━━━ Exercise data

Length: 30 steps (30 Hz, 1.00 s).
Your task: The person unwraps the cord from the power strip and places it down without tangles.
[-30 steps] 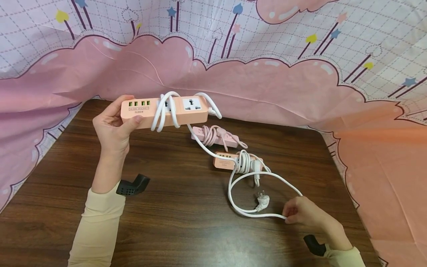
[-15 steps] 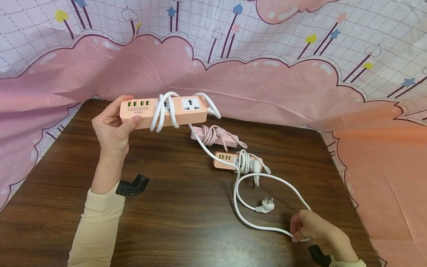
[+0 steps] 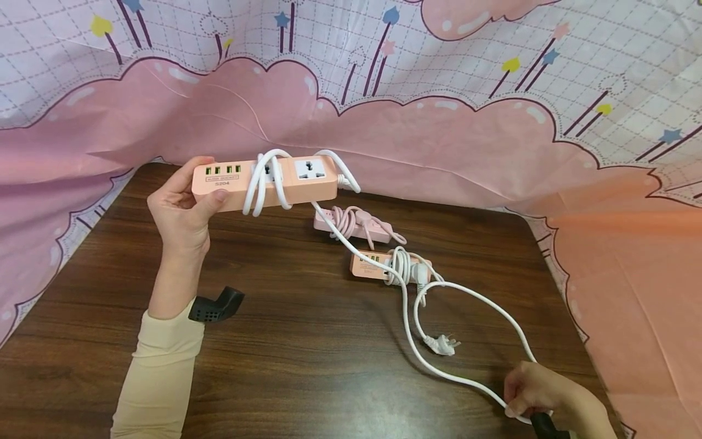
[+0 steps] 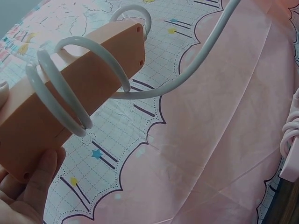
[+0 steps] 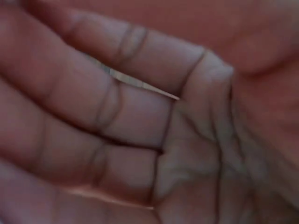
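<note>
My left hand [image 3: 183, 210] grips the left end of a peach power strip [image 3: 296, 189] held up over the table. The strip's face has USB ports and two white sockets, and a few turns of white cord [image 4: 60, 98] wrap its middle. From the strip the cord runs down to the right in a loose loop. My right hand [image 3: 548, 393] pinches that cord near the table's lower right. The cord's free end, a white plug [image 3: 443, 345], lies inside the loop. Curled fingers and palm fill the right wrist view, where the cord is hidden.
On the dark wooden table [image 3: 307, 353], a second peach power strip [image 3: 366, 266] with its cord bundled lies under the stretched cord. Behind it is a pink power strip [image 3: 378, 230], also wrapped. A patterned pink and white cloth [image 3: 351, 140] hangs around the table's back and sides.
My right hand has moved down and to the right, drawing the cord along and lengthening the loop. The plug has turned and shifted slightly. My left hand and the strip have shifted slightly left.
</note>
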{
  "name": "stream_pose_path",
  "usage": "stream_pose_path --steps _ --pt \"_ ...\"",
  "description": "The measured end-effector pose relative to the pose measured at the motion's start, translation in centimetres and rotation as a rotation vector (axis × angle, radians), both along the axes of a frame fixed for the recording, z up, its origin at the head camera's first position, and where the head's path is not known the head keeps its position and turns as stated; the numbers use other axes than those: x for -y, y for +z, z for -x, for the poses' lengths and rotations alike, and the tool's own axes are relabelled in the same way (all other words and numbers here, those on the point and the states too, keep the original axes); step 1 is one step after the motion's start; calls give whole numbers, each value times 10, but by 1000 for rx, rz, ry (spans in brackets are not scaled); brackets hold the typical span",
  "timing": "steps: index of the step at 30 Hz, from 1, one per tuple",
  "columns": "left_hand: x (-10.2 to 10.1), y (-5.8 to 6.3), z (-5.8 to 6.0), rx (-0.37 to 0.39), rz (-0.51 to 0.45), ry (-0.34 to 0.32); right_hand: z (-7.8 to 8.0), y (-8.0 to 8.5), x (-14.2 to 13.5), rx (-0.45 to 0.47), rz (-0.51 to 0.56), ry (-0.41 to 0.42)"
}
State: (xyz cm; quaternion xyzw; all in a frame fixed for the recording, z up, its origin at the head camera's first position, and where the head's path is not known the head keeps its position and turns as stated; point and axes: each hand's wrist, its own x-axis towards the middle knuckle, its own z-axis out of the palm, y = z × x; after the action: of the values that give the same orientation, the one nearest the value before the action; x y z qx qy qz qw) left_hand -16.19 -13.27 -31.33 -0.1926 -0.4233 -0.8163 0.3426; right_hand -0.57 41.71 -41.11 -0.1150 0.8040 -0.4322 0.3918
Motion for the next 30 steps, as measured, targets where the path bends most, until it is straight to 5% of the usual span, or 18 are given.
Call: stream_pose_path --steps 5,9,14,18,23,30 --pt "0 1 -1 3 -11 -7 -4 -2 -13 15 50 -16" --pt "-1 0 -1 1 -22 -16 -3 -7 -17 -93 43 4" --pt "-2 0 0 -5 -13 -12 -1 -13 -23 -327 -87 33" --pt "-2 0 0 -7 -7 -10 0 -9 -24 -448 -293 -8" --pt "-4 0 0 -8 -18 -26 2 -4 -16 -492 -446 -18" --pt "-9 1 -1 -5 2 -57 9 11 9 -477 -493 -5"
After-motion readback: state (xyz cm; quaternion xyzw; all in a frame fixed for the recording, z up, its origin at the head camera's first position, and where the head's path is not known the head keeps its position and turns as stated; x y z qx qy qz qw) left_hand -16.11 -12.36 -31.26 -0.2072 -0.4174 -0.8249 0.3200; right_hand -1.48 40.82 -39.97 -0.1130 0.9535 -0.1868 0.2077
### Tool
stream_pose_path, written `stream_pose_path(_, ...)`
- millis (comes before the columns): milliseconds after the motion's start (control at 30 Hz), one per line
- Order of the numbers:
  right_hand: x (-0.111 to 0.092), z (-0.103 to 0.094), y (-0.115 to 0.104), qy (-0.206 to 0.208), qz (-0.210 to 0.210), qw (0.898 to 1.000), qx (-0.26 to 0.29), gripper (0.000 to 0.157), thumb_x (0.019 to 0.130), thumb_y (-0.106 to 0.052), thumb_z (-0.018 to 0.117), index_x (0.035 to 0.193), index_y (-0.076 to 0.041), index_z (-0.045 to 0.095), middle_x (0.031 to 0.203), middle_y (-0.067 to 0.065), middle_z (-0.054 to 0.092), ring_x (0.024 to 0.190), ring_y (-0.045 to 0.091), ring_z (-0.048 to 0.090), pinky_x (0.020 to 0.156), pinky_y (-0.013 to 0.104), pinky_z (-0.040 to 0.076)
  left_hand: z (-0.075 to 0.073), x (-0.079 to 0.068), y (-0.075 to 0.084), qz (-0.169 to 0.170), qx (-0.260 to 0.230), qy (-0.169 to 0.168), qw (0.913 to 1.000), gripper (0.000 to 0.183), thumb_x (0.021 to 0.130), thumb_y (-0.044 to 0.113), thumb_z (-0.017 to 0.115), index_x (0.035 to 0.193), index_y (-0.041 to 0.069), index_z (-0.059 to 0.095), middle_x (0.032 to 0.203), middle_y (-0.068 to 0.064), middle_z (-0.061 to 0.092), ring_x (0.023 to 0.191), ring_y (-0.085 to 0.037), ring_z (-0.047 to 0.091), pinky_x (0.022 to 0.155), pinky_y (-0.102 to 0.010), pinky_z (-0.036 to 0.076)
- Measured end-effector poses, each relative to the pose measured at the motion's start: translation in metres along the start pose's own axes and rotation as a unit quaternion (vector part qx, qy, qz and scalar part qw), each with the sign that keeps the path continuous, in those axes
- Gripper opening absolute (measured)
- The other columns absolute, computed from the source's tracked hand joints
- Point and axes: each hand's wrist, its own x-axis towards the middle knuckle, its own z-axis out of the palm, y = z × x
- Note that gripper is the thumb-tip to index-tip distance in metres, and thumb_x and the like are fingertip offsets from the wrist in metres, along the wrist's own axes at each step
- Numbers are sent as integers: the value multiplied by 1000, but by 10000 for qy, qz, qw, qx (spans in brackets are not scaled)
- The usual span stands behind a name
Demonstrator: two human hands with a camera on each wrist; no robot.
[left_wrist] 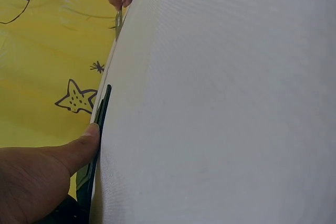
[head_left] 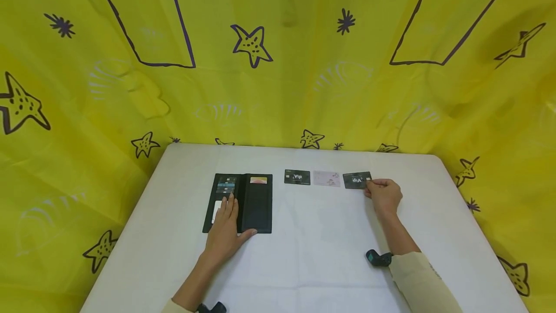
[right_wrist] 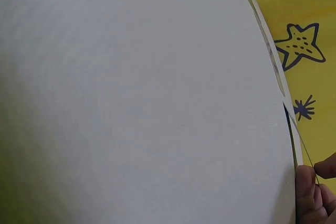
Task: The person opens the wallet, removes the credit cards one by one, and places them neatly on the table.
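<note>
A black bifold wallet (head_left: 257, 211) lies spread open on the white table, with several cards in its left-side slots and one card (head_left: 258, 180) showing at the top of its right side. My left hand (head_left: 224, 233) rests on the wallet's left half, fingers extended, thumb at its lower edge. To the right, a black "Vip" card (head_left: 297, 177) and a pale pink patterned card (head_left: 326, 178) lie in a row. At that row's right end, my right hand (head_left: 385, 196) pinches the right edge of another black card (head_left: 357, 180), its print upside down. In the right wrist view, that card is tilted up at the fingers.
The white table (head_left: 304, 255) has rounded far corners. Behind and around it hangs a yellow curtain (head_left: 286, 86) with starfish drawings. A small black device (head_left: 379, 258) is worn at the right wrist, and another (head_left: 213, 308) at the left.
</note>
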Motion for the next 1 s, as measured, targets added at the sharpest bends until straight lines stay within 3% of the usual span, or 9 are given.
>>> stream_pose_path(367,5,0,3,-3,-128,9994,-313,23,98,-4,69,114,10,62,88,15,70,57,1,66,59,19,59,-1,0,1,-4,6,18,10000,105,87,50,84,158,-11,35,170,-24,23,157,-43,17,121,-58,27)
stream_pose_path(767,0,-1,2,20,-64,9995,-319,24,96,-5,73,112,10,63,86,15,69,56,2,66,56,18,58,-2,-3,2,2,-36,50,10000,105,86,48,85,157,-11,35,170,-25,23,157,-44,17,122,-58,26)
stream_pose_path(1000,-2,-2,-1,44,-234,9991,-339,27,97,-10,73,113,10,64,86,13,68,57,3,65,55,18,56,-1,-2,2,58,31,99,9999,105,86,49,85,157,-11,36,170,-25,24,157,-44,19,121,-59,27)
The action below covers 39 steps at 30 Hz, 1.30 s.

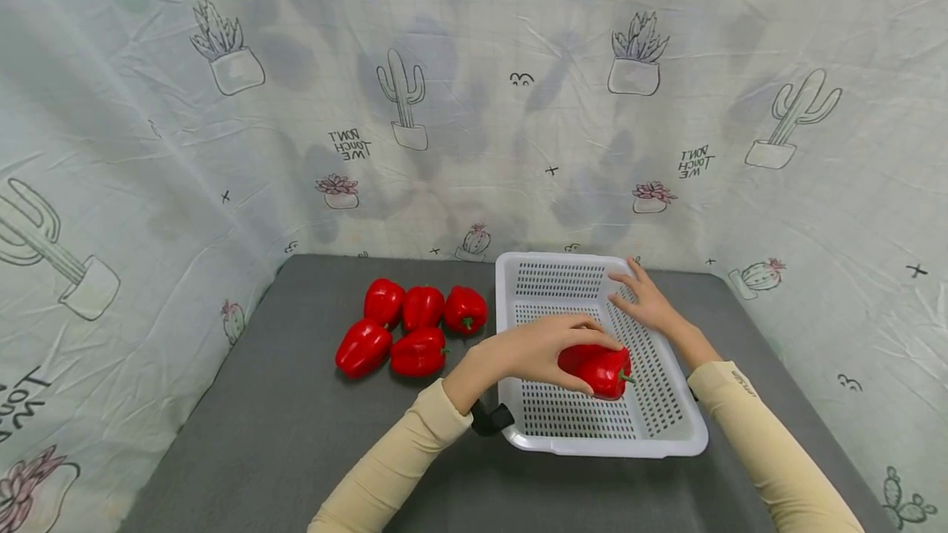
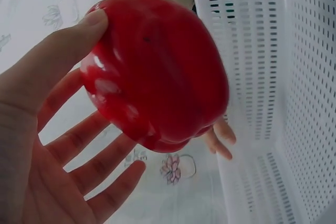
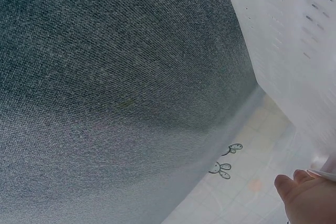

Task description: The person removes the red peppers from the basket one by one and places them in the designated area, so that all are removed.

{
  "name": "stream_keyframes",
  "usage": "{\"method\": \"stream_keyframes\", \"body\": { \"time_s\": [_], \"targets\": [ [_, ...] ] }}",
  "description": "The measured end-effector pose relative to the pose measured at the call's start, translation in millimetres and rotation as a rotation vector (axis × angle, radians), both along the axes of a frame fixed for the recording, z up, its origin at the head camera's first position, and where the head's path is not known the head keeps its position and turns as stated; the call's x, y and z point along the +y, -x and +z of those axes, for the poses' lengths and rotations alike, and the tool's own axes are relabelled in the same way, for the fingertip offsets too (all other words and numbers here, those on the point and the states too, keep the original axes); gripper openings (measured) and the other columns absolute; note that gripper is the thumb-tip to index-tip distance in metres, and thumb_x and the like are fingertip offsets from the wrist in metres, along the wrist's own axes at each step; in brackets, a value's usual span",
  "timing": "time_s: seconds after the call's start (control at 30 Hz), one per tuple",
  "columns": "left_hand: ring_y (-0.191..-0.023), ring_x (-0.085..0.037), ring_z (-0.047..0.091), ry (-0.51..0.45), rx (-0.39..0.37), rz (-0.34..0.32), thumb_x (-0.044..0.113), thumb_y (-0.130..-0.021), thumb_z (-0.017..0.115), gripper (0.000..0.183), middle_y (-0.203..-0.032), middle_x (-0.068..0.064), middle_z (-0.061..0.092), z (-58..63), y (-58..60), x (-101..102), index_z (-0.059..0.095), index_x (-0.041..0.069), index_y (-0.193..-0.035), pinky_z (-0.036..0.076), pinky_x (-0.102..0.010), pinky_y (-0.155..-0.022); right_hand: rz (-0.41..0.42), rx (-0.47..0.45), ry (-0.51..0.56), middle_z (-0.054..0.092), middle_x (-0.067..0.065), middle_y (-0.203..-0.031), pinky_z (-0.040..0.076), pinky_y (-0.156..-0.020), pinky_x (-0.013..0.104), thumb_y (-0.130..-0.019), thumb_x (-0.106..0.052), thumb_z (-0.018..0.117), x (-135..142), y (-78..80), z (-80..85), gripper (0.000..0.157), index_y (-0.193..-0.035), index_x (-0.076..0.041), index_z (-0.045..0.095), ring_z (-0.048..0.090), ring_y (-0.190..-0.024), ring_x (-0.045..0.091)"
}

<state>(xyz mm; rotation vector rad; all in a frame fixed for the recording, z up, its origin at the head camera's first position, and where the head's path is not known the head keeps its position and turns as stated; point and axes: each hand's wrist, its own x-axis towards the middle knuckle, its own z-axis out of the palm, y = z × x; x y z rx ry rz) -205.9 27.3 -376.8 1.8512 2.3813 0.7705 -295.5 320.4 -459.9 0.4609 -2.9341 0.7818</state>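
Note:
My left hand grips a red bell pepper over the white basket. Thumb and fingers lie on opposite sides of the pepper, and its green stem points right. In the left wrist view the pepper fills the middle, with the thumb across its top left and some fingertips hidden behind it. At the basket's far right rim is my right hand, its fingers spread on both sides of the edge, holding it. In the right wrist view fingertips of that hand show against the basket's outer side.
Several more red bell peppers lie grouped on the grey table, left of the basket. A cloth curtain printed with cacti hangs behind and along both sides. A black strap sits at my left wrist, near the basket's left rim.

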Motion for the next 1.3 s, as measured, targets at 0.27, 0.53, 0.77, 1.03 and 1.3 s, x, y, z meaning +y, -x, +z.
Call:
{"method": "stream_keyframes", "body": {
  "time_s": [0.27,0.53,0.77,1.03,1.3],
  "targets": [
    [-0.115,-0.005,0.045,-0.129,0.017,0.082,0.039,-0.076,0.074,0.064,-0.129,0.004,0.05,-7.3,-2.8,-18,0.05,0.023,-0.132,0.045,-0.011,-0.084,-0.015,-0.009,-0.011,0.0,0.024,-0.153,0.018,-0.1,0.07,-0.092,-0.031,0.055,-2,0.0,0.3,0.054,-0.136,-0.001,0.041,0.01,-0.134,0.052],
    [-0.115,-0.008,0.048,-0.22,0.001,0.185,0.039,-0.075,0.075,0.064,-0.13,0.003,0.05,-11.8,-6.6,-33,0.051,0.024,-0.132,0.048,-0.015,-0.084,-0.031,-0.015,-0.015,0.001,0.025,-0.152,0.019,-0.1,0.069,-0.091,-0.03,0.055,-3,1.3,0.6,0.054,-0.135,-0.001,0.043,0.011,-0.135,0.052],
    [-0.119,-0.01,0.045,-0.286,-0.087,0.26,0.036,-0.075,0.075,0.064,-0.133,0.004,0.047,-15.9,-14.1,-42,0.049,0.025,-0.133,0.05,-0.018,-0.083,-0.024,-0.016,-0.01,0.0,0.024,-0.153,0.017,-0.102,0.069,-0.092,-0.029,0.055,-2,0.4,1.3,0.053,-0.135,0.0,0.042,0.009,-0.135,0.051],
    [-0.12,-0.006,0.043,-0.438,-0.17,0.323,0.031,-0.075,0.077,0.064,-0.132,0.009,0.045,-22.9,-16.8,-48,0.049,0.029,-0.133,0.051,-0.023,-0.084,-0.019,-0.011,-0.015,0.0,0.024,-0.153,0.016,-0.103,0.067,-0.093,-0.03,0.054,-1,1.1,2.4,0.054,-0.136,0.001,0.041,0.008,-0.136,0.05],
    [-0.119,-0.011,0.044,-0.537,-0.192,0.393,0.03,-0.075,0.077,0.064,-0.132,0.007,0.046,-29.1,-18.0,-60,0.048,0.028,-0.132,0.052,-0.032,-0.084,-0.002,-0.008,-0.01,-0.001,0.026,-0.152,0.015,-0.102,0.069,-0.094,-0.031,0.052,-1,0.6,3.0,0.054,-0.136,0.001,0.041,0.008,-0.135,0.051]
  ]
}}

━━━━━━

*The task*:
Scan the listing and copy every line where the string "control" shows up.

*Answer below*:
- millis (comes before the columns): milliseconds after the motion's start (control at 30 Hz), one per line
  "timing": "time_s: seconds after the call's start (control at 30 Hz), one per tuple",

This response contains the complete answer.